The #WorldCupAtHome series is continued by FIFA and today France vs Croatia Semi-Final 1998 will re-broadcast by FIFA.
France vs Croatia
France and Croatia only met twice at the FIFA World Cup, and football fans have remembered the recent encounter for a long time: a 4-2 win for Les Bleus, who won the trophy two years ago. But 20 years before this final, there was a tight semi-final between the two teams at the Stade de France.
A double pack for Lilian Thuram in the second half helped the hosts from France reach the final in 1998, but the win was not easy. Croatia No. 9 Davor Suker opened the gate, goalkeeper Drazen Ladic showed a brave performance and French central defender Laurent Blanc was dismissed in the 76th minute.
Despite Croatia’s best efforts, France took a 2-1 win to reach the final and ultimately win the first World Cup. Now the #WorldCupAtHome brings fans a repeat of this violent semi-final from 1998 on Saturday, May 9th at 6:00 p.m. CEST.
France 2-1 Croatia
8 July 1998 | Stade de France, Saint-Denis
Goalscorers: Croatia: Davor Suker (46’); France: Lilian Thuram (47’, 70’)
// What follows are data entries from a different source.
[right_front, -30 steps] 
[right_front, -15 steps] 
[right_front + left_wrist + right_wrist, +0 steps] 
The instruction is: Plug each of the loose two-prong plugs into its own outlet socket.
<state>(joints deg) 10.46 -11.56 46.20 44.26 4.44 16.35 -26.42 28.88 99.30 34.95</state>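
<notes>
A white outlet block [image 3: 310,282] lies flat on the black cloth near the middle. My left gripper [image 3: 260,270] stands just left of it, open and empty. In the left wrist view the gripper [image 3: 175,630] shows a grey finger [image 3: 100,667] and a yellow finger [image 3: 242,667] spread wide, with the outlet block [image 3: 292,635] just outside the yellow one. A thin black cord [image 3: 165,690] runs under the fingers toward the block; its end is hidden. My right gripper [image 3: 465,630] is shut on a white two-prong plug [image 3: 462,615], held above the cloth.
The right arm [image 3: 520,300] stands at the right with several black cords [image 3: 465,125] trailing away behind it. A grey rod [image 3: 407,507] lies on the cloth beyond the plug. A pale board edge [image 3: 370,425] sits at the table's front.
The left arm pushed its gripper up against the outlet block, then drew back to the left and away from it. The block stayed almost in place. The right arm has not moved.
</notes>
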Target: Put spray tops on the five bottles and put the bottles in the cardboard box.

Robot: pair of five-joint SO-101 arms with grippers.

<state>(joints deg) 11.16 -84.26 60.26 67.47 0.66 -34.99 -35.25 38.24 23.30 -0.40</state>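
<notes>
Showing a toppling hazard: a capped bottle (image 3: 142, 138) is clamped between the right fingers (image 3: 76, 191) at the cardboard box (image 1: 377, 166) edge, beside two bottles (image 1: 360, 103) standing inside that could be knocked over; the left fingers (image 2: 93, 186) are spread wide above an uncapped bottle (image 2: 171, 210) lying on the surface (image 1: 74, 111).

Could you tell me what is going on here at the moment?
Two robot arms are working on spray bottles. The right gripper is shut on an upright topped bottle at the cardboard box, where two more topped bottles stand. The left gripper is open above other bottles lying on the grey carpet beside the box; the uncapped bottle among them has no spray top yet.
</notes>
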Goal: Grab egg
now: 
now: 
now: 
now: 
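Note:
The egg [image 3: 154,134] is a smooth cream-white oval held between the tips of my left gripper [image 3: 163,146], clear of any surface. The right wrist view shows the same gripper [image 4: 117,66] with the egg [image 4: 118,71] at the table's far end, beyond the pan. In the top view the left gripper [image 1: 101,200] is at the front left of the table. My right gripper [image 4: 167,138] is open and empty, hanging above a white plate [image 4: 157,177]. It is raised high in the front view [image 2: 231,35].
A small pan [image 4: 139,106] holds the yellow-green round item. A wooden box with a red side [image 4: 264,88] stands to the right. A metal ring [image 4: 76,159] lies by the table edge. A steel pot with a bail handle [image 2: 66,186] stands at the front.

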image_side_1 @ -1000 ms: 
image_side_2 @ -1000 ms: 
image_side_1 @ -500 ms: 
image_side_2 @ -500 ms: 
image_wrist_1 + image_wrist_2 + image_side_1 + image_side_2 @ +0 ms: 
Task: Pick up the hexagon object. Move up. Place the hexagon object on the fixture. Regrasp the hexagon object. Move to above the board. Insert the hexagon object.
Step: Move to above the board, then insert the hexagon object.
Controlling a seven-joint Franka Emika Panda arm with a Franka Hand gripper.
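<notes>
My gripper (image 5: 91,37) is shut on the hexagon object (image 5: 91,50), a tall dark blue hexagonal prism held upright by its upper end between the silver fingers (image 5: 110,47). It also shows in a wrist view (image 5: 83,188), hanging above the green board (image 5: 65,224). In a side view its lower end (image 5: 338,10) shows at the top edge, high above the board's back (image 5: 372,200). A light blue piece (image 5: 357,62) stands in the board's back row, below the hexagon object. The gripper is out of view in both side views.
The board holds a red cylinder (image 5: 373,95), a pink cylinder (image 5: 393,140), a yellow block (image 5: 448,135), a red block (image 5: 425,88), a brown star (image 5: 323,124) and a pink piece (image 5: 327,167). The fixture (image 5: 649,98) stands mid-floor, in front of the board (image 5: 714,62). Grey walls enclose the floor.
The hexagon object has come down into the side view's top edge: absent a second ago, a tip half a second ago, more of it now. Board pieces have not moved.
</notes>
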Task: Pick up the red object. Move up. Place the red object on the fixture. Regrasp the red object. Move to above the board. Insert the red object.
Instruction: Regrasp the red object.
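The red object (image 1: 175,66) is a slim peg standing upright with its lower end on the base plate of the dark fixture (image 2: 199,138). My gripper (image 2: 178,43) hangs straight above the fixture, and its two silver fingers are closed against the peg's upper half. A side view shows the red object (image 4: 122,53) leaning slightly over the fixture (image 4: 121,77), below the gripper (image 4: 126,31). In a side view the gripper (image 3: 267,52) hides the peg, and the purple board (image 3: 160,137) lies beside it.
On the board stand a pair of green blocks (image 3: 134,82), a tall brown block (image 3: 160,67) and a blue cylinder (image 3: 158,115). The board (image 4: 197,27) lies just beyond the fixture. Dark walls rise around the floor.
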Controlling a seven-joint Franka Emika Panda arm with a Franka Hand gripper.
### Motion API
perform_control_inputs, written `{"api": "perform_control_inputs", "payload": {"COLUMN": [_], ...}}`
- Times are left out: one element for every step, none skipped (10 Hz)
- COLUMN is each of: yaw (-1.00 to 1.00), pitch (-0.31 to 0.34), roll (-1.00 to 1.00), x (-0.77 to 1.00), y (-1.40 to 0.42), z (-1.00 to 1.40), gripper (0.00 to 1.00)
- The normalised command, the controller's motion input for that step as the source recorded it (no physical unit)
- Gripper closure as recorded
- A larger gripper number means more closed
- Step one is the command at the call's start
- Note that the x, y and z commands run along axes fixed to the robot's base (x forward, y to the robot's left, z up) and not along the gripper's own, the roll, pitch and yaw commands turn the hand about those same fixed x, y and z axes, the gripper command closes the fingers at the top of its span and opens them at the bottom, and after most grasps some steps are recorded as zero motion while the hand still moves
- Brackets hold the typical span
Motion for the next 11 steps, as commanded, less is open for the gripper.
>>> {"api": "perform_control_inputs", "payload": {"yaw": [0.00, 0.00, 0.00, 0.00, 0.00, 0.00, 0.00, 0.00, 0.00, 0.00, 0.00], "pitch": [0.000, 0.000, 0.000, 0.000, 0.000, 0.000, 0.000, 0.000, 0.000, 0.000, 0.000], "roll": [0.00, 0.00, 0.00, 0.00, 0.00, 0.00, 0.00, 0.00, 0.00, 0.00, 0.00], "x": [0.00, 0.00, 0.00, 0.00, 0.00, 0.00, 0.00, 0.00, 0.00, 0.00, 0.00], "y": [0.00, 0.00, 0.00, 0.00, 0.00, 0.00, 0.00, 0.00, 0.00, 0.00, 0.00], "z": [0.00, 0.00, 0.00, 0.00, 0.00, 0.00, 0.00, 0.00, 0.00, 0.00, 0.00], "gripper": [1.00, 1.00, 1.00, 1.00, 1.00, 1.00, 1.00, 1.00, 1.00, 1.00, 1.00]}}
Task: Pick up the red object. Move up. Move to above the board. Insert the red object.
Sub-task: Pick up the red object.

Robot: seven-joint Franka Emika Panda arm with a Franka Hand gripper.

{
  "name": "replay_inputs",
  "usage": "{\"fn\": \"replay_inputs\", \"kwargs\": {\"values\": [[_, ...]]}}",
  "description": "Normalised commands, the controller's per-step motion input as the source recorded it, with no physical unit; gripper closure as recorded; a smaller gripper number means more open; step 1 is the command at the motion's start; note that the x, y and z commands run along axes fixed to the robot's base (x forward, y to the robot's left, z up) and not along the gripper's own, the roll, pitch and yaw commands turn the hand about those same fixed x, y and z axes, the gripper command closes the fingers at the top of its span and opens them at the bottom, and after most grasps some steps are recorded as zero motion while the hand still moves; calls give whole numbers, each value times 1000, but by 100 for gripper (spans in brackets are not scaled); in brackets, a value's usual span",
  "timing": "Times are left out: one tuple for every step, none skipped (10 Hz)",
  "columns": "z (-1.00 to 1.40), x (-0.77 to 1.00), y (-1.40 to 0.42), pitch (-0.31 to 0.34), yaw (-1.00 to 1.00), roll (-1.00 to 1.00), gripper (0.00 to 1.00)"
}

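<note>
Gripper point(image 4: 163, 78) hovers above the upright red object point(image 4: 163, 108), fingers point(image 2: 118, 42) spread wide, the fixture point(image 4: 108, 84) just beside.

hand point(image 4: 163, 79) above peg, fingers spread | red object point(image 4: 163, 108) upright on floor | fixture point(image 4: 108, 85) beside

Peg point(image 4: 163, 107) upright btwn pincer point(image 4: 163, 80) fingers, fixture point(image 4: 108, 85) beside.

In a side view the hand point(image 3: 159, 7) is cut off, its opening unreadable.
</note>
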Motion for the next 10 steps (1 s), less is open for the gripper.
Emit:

France: Fabien Barthez, Bixente Lizarazu, Lilian Thuram, Marcel Desailly, Laurent Blanc, Christian Karembeu (Thierry Henry 31’), Didier Deschamps ©, Emmanuel Petit, Youri Djorkaeff (Frank Lebœuf 77’), Zinedine Zidane, Stephane Guivarc’h (David Trezeguet, 68’)
Croatia: Drazen Ladic, Igor Stimac, Slaven Bilic, Dario Simic, Mario Stanic (Robert Prosinecki 89’), Zvonimir Soldo, Robert Jarni, Zvonimir Boban © (Silvio Maric 63’), Aljosa Asanovic, Goran Vlaovic, Davor Suker
Who was the star?
It is practically impossible to discuss the 1998 semi-final without considering the role played by Thuram. Aligned at right full-back by Jacquet throughout the World Cup, the versatile defender had never previously scored for his country, and would never score again, despite racking up 142 caps. The rearguard he formed with Blanc, Marcel Desailly and Bixente Lizarazu is often considered as France’s greatest-ever back four.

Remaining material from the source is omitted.